Task statement:
When the listing below reaches the line that has "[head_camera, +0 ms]", start reproducing exactly; stop after the line that has "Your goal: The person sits", and drop the pictures.

--- START ---

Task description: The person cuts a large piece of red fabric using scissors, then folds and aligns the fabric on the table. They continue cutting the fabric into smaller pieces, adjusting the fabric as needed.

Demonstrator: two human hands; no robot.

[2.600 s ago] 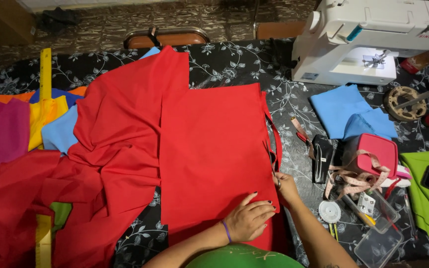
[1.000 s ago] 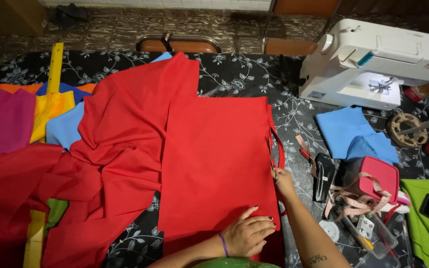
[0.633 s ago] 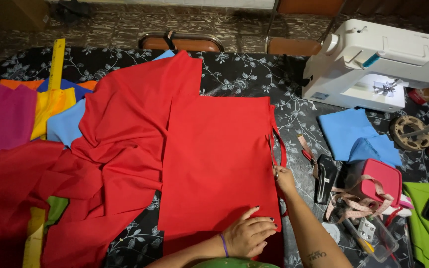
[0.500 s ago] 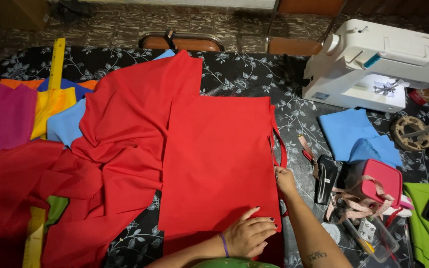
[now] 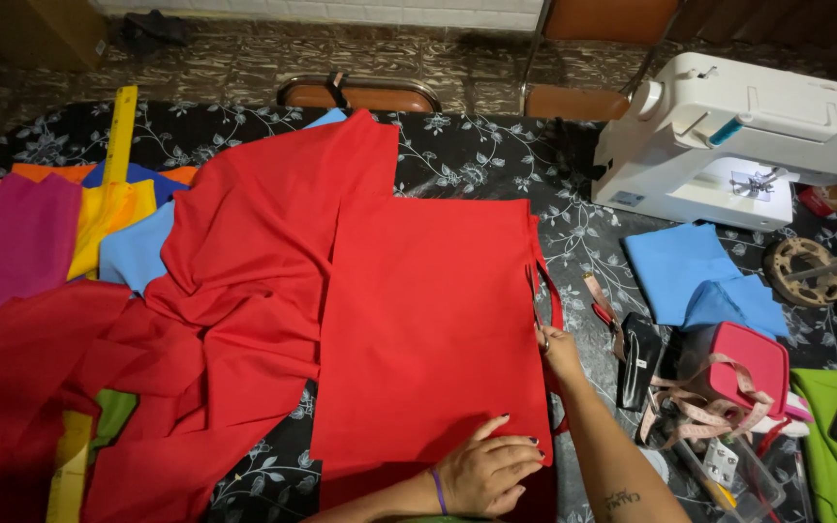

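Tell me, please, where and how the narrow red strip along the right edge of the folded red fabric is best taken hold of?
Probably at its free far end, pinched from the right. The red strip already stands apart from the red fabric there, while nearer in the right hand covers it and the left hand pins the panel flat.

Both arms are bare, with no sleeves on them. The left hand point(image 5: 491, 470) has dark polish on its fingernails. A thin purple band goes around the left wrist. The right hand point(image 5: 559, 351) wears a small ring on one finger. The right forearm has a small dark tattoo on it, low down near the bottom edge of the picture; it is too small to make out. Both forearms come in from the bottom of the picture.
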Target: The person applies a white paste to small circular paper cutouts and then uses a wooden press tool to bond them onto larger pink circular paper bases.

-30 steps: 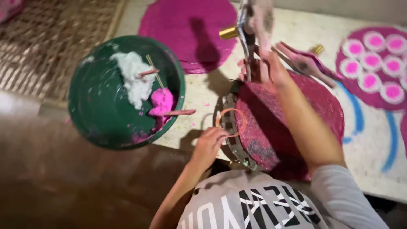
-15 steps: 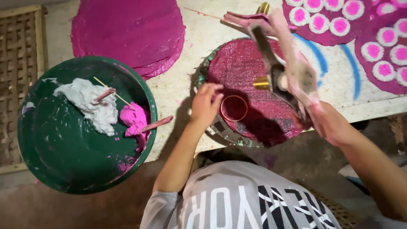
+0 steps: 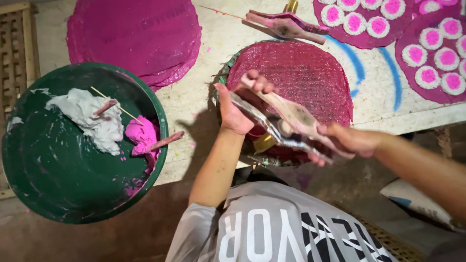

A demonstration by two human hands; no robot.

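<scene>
Left hand (image 3: 238,109): fingers curled around the upper end of a long hinged press tool (image 3: 286,121), stained pink and grey, held slantwise over a round magenta mat (image 3: 310,73). Right hand (image 3: 347,140): closed on the lower end of the same tool, thumb on top; a brass-coloured fitting (image 3: 264,142) shows beneath the tool, partly hidden by it. The tool and both hands cover the near edge of the mat and the woven rim under it. Second press tool (image 3: 286,25) of the same kind: lying on the bench (image 3: 194,104) just beyond the mat, with a brass piece (image 3: 291,6) at its far end. Left of the hands: a large green basin (image 3: 63,179) holding a lump of white dough (image 3: 92,116) and a smaller lump of pink dough (image 3: 141,136), each with a stained stick pushed into it, and a thin wooden skewer (image 3: 114,104) lying across. Far left on the bench: a stack of magenta round sheets (image 3: 136,34). Far right: magenta rounds carrying rows of small white discs with pink centres (image 3: 427,53). Bench surface: pale, speckled, marked with blue painted arcs (image 3: 357,63). A woven lattice panel (image 3: 19,53) stands at the left edge; brown floor (image 3: 97,237) shows below the basin.
</scene>
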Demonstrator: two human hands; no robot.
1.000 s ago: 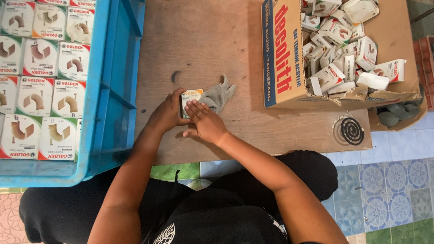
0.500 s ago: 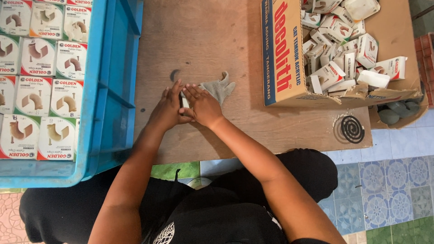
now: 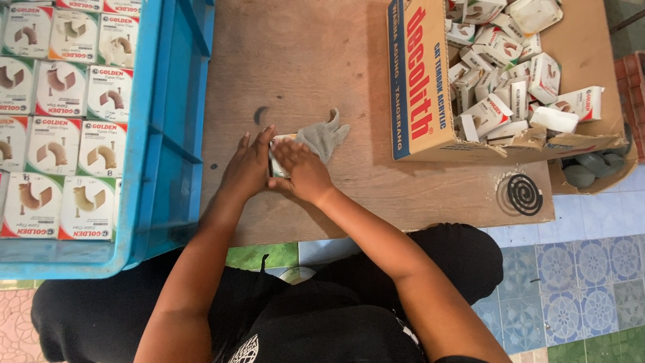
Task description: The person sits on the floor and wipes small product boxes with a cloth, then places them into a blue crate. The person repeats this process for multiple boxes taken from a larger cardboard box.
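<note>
Both hands meet at the middle of the wooden desk, closed around a small white carton that lies on the board and shows only as a sliver between them. The left hand lies flat against the carton's left side with its fingers stretched forward and close together; the right hand covers the carton from above and from the right, fingers curled down over it, so that most of the carton is hidden. Just beyond the right hand's fingertips, touching or nearly touching the carton, lies a crumpled grey cloth. A small dark mark sits on the board a little beyond the left hand. To the left, a blue plastic crate holds neat rows of finished white cartons with red bands, packed face up. To the right, an open cardboard box is heaped with loose small cartons lying in every direction. Near the desk's right front corner rests a black spiral coil. The person sits on a patterned tile floor.
</note>
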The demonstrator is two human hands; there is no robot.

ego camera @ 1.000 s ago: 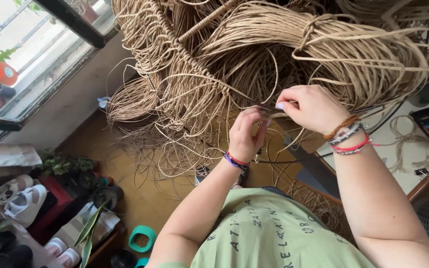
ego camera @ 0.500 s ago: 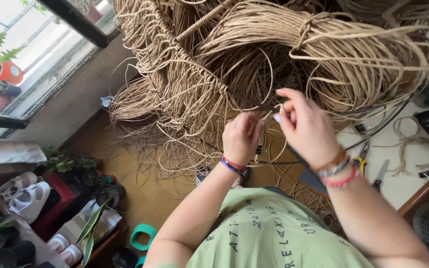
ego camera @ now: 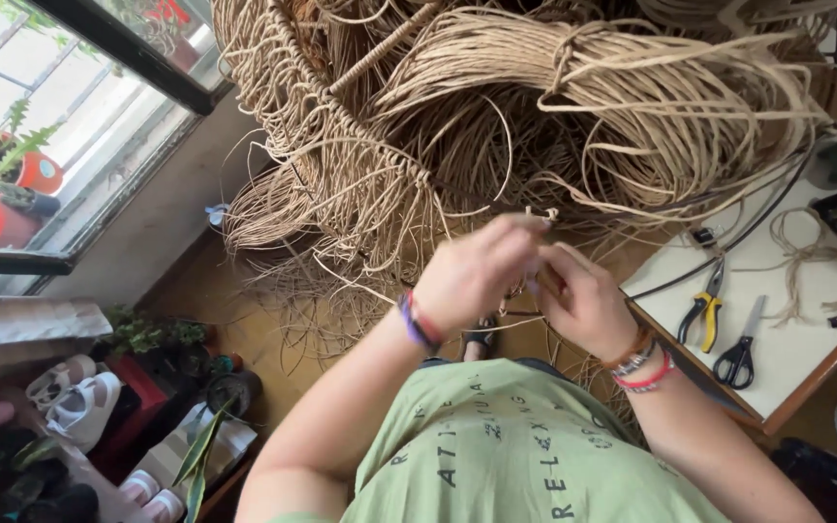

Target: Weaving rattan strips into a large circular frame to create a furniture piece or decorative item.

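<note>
The large mass of tan rattan coils (ego camera: 554, 126) fills the upper frame, its top cut off by the frame edge, with loose strands trailing down toward the floor. Below it, the left hand (ego camera: 472, 271) and right hand (ego camera: 583, 300) meet, motion-blurred, fingers pinched together on thin rattan strands (ego camera: 535, 215) just under the coils; the exact strand gripped cannot be resolved. On the white table (ego camera: 787, 339) at right lie yellow-handled pliers (ego camera: 704, 308) and black scissors (ego camera: 740, 351), well apart from both hands.
</note>
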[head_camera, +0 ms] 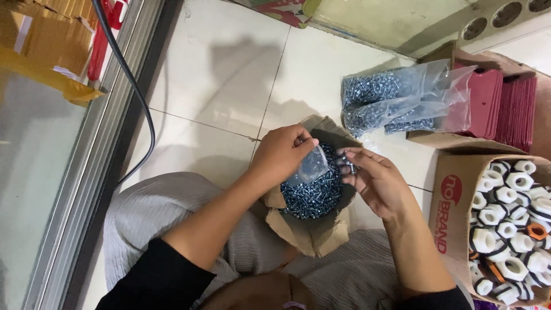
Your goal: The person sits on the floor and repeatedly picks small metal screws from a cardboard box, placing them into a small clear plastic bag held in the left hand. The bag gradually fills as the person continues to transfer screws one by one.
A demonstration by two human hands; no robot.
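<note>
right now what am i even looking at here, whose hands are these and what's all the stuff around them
This is one picture from a camera worn on a person's head, looking down at their own lap and hands as they sit on a tiled floor. No machine is involved. The left hand pinches a small clear plastic bag open. The right hand holds a few small metal screws at its fingertips, beside the bag's mouth. Under both hands is a torn cardboard box full of the same screws. Farther away lie filled clear bags of screws. At the right is a cardboard box of white plastic nuts, and behind it a stack of red flat pieces.
</note>
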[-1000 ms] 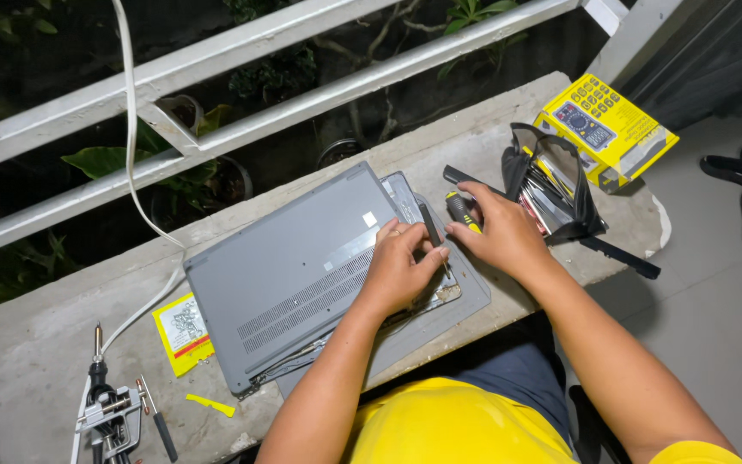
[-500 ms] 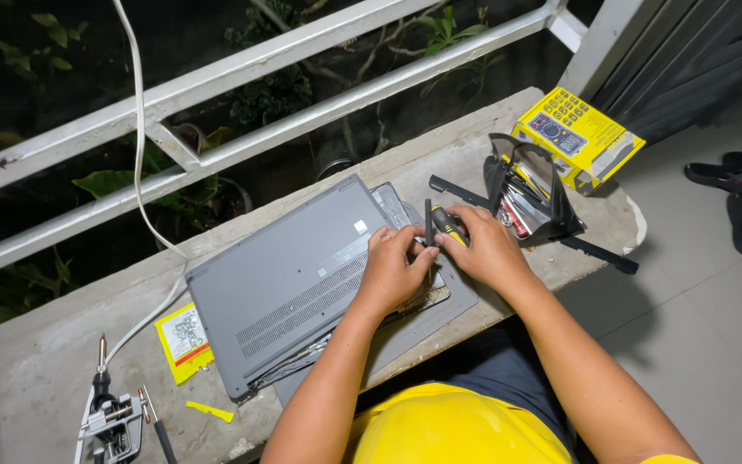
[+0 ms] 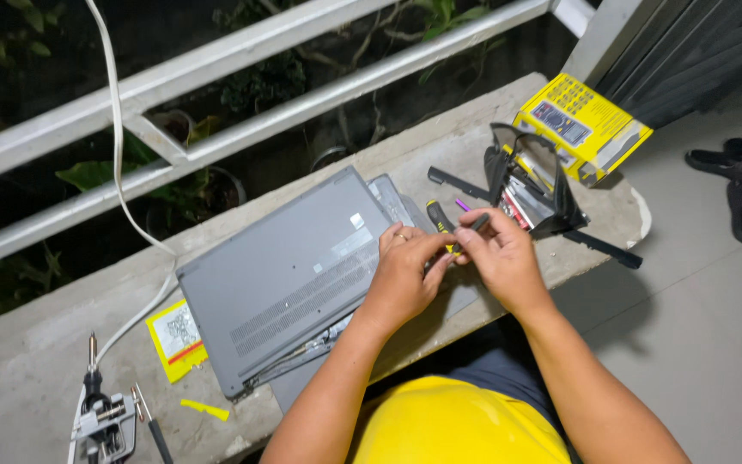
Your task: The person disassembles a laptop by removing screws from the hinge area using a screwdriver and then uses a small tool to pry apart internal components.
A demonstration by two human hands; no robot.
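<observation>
In the head view, a small screwdriver (image 3: 441,225) with a black and yellow handle is held above the near edge of the concrete surface (image 3: 36,344), just right of the grey laptop (image 3: 294,266). The left hand (image 3: 407,275) is clenched around the handle's lower end, thumb and fingers pinched together. The right hand (image 3: 501,258) is closed on the other end, where a dark tip piece is gripped between thumb and forefinger. The two hands are touching each other over the laptop's right corner.

The laptop is laid bottom side up across the middle of the surface, its base cover lifted slightly at the near edge. A black pouch (image 3: 532,185) is seen open near the right end, with a yellow box (image 3: 581,127) just behind it at the far right corner. A white cable (image 3: 118,163) is run from the railing down to the left part, where a yellow sticker (image 3: 178,337) is lying beside the laptop and a small metal clamp stand (image 3: 105,425) is set at the near left edge.
</observation>
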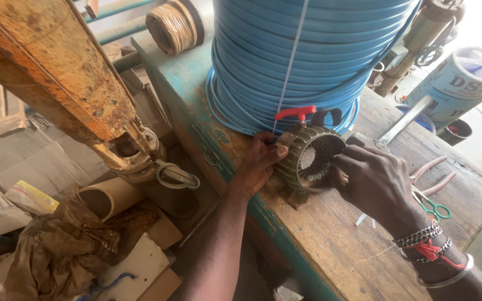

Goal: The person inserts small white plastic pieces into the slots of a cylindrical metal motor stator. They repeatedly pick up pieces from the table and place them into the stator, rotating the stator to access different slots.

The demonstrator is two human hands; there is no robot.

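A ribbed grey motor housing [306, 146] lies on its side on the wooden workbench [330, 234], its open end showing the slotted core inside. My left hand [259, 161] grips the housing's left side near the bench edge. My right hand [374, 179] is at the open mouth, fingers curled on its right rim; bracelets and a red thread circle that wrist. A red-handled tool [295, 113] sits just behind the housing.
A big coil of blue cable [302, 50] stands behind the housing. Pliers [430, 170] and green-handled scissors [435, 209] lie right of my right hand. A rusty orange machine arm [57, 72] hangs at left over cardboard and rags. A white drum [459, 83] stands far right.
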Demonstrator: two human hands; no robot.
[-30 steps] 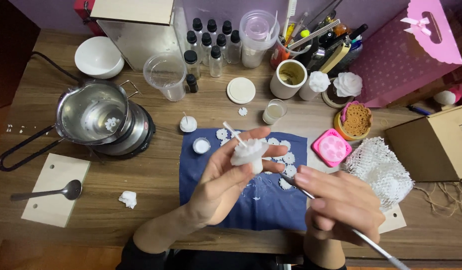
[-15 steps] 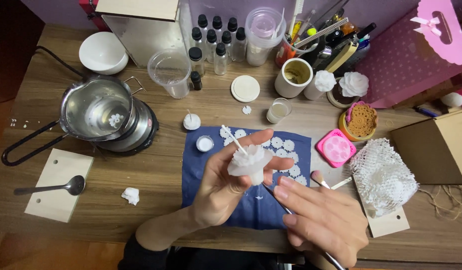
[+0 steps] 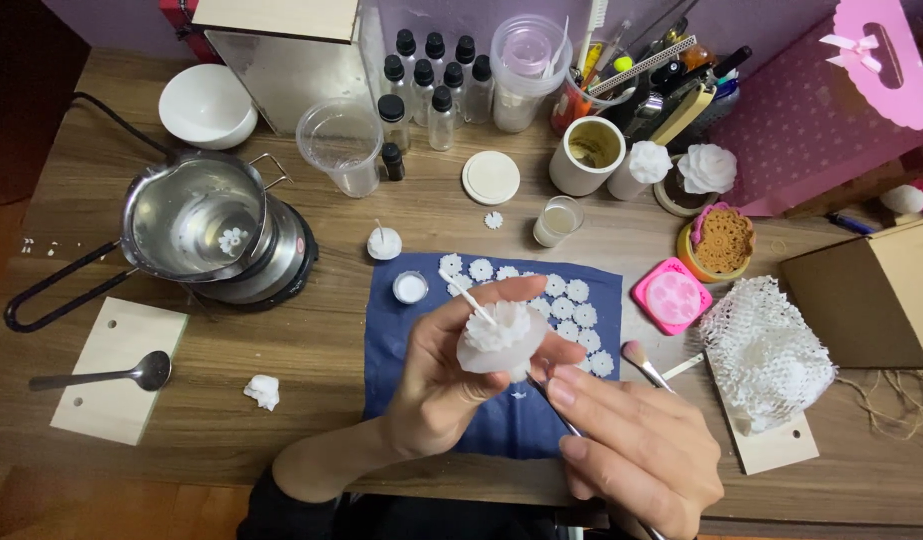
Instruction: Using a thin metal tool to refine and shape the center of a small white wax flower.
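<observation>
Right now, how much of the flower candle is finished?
Done: many small white wax flowers lie on the blue cloth. In hand: the left hand holds a white flower candle with its wick; the right hand holds a thin tool. Left: wax sits in the metal pot.

The right hand point(image 3: 637, 450) covers most of a thin tool's shaft, the cardboard box point(image 3: 872, 290) at the worktop's right edge is cut off, and the left hand point(image 3: 452, 375) hides part of the blue cloth point(image 3: 502, 420).
</observation>
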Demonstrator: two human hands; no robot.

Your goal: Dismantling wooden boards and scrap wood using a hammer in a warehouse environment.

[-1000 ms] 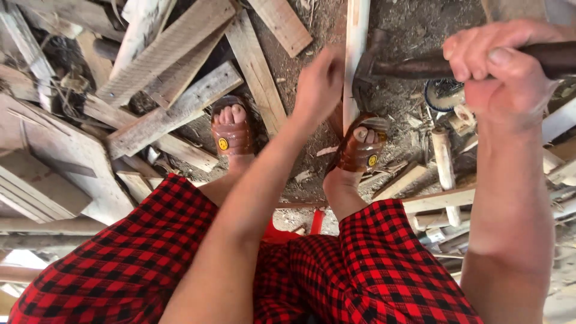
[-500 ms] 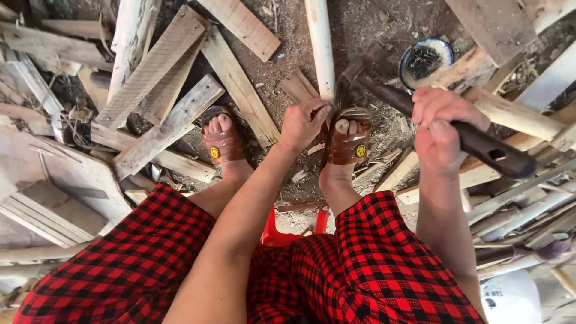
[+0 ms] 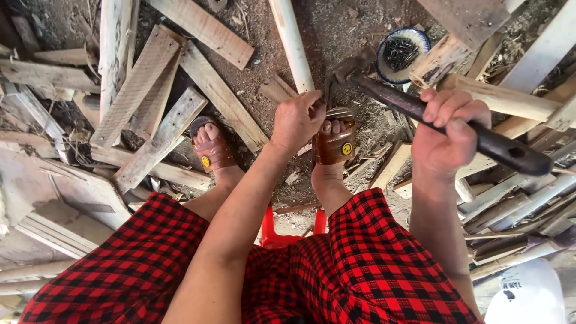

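Observation:
My right hand [image 3: 449, 132] grips the dark handle of a hammer [image 3: 420, 111]; its rusty head hangs just right of the pale wooden pole [image 3: 292, 42], close to my left fingers. My left hand [image 3: 298, 119] is closed over the near end of that pole, pinching something too small to make out, just above my right foot in a brown sandal [image 3: 335, 139]. My other sandalled foot [image 3: 210, 146] rests on the dirt to the left. I sit on a red stool [image 3: 282, 231] in red-and-black checked shorts.
A blue-rimmed bowl of dark nails [image 3: 401, 54] stands on the ground beyond the hammer. Loose planks [image 3: 162, 129] and wood scraps lie all around on the dirt, stacked sticks [image 3: 522, 102] at right. A white rounded object [image 3: 528, 297] sits at bottom right.
The hammer has swung down from high at the right to beside the pole end. My left hand has stayed on the pole by my right foot.

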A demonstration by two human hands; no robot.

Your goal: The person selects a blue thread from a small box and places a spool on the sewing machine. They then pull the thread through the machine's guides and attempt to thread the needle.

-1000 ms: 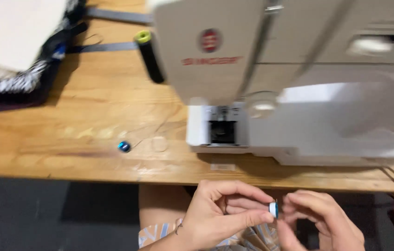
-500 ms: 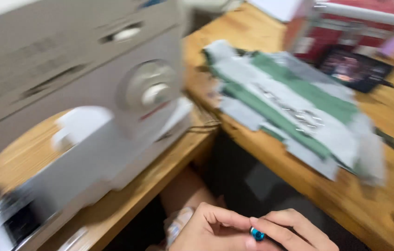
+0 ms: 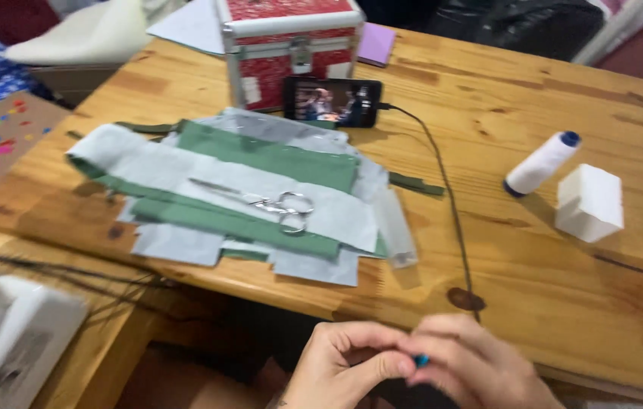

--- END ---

Task result:
[head_camera, +0 ms] 
Your goal: The person sits on the floor and repeatedly picks small metal screws from a cardboard box, placing them into a small clear plastic bag held in the left hand. The bag gradually fills as the person continues to transfer screws one by one.

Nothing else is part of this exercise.